Thursday, March 20, 2014

Logan Jernigan Dazzles Opponents

Even after absorbing his first loss of the season March 15 at Florida State, junior righthander Logan Jernigan is still having a season worthy of All-America consideration for NC State.


Jernigan is 3-1 with a 1.55 ERA through five starts, and those numbers don’t do justice to how well he’s pitched. He was 3-0 with a 0.73 ERA heading into the Florida State series this past weekend, and despite struggling with his command against FSU — he walked five in 4 ⅓ innings — he still held the damage to a minimum, yielding three runs on three hits while striking out five. Head coach Elliott Avent yanked Jernigan after back-to-back one-out walks in the fifth, and the Wolfpack bullpen did the equivalent of throwing a drowning man an anvil by allowing both inherited runners to score.

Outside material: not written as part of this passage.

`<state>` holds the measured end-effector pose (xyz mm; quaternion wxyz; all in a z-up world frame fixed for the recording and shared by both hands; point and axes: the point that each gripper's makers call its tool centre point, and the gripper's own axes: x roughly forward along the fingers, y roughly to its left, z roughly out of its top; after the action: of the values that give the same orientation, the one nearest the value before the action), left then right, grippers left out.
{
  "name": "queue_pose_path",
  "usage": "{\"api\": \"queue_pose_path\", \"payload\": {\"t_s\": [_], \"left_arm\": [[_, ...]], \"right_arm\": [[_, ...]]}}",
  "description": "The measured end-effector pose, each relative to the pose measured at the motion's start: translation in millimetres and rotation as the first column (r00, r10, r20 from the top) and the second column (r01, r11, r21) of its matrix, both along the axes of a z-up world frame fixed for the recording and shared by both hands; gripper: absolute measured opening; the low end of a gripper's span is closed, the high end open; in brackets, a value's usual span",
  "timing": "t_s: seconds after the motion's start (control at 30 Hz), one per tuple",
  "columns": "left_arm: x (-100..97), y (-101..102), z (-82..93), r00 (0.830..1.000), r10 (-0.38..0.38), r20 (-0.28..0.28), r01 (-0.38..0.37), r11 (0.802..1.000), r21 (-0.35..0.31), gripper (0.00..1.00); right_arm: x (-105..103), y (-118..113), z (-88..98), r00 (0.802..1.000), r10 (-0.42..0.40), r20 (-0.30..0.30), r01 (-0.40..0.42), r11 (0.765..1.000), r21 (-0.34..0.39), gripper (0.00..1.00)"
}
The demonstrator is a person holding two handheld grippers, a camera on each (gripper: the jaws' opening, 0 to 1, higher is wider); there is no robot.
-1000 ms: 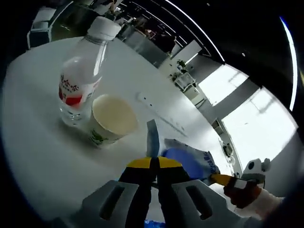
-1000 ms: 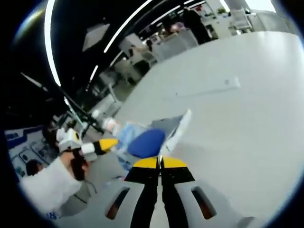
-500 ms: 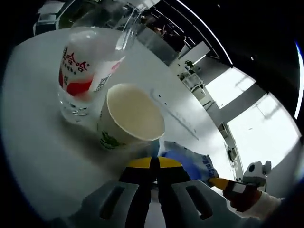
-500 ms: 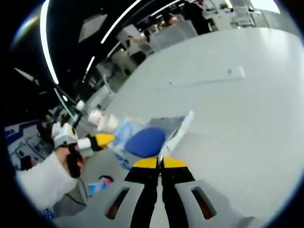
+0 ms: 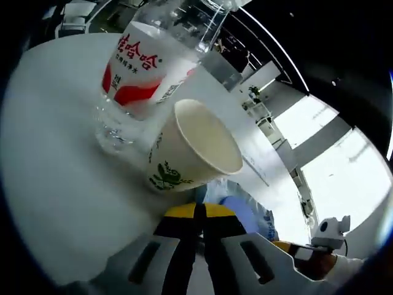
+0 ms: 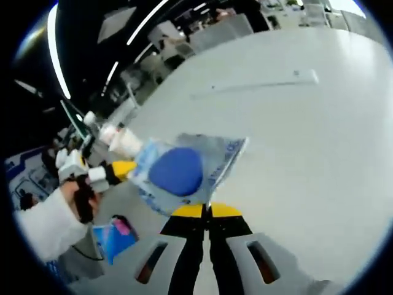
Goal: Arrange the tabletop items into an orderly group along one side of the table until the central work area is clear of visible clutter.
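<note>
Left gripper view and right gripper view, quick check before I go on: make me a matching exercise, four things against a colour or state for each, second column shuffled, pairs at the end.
Things:
1. water bottle
2. paper cup
3. plastic pouch
4. table

Colour or state:
A. clear film with a round blue patch, held between both grippers
B. white outside with a green print, empty inside
C. plain white surface
D. transparent, with a red and white label

Pairs: 1-D, 2-B, 3-A, 4-C

The right gripper and the left gripper both have their jaws closed on the pouch.
</note>
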<state>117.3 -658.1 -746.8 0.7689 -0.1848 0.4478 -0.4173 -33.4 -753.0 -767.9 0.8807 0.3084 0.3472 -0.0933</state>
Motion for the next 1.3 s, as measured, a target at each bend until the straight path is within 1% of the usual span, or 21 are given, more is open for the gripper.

Despite the loss to the No. 2-ranked Seminoles — they may be college baseball’s best and most complete team — Jernigan’s season still ranks as one of the best stories of the 2014 campaign. In five starts, he’s allowed 16 hits in 29 innings for an opponents’ batting average of .167. Opposing hitters are 2-for-36 (.056) against Jernigan with runners on base, 1-for-20 (.050) with runners in scoring position, 1-for-17 (.059) with runners on base and two out, and 1-for-13 (.077) with runners in scoring position and two out.


Ben DeLuzio’s solo homer leading off the bottom of the third inning for the Seminoles snapped Jernigan’s string of 23 consecutive scoreless innings.

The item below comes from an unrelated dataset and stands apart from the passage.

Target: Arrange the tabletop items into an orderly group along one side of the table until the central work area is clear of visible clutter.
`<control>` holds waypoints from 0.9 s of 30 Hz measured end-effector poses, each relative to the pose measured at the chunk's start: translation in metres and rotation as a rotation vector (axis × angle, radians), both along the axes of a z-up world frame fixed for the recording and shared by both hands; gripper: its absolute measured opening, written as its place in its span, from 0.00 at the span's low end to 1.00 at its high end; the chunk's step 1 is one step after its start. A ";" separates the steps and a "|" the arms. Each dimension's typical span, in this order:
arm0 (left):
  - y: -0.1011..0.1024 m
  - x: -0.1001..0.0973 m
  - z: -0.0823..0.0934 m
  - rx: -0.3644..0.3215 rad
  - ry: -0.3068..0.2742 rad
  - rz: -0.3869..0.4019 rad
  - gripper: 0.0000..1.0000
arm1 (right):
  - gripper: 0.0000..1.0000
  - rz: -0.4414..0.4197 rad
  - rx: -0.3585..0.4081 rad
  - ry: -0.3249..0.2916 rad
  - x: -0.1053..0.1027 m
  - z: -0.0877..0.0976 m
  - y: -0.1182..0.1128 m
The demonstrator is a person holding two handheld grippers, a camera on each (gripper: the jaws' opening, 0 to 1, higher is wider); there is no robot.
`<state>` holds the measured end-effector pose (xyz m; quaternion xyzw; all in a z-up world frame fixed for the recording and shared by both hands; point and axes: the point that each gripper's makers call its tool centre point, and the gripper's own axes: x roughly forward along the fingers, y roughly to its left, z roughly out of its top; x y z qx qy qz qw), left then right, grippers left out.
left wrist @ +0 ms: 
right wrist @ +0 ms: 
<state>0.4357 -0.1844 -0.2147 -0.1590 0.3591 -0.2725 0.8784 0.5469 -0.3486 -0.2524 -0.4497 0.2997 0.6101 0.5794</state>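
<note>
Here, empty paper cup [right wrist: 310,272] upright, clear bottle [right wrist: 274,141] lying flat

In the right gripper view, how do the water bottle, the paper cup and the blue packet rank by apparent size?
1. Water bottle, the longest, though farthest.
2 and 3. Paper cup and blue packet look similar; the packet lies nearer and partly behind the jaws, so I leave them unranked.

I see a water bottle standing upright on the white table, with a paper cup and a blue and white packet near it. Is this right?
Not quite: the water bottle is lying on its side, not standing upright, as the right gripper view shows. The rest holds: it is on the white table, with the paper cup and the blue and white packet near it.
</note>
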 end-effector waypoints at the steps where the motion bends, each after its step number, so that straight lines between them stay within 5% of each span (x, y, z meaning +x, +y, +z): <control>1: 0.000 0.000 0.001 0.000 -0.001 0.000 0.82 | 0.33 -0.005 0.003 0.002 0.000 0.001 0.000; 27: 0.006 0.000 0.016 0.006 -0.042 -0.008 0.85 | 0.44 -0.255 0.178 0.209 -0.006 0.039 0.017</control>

Jernigan allowed three hits and walked three prior to the consecutive walks in the fifth inning at Tallahassee, and those were the first fifth-inning runs he allowed all season. Even with those runs crossing home, Jernigan’s ERA through the first five innings this year is still 1.93. He has yet to allow a run after the fifth inning in any game.


Jernigan has allowed more than one hit in an inning just once all season, and has faced 120 batters thus far without allowing back-to-back hits. He’s allowed back-to-back batters to reach base 11 times, but only three of those scored, two of them in Tallahassee after Jernigan had left the game.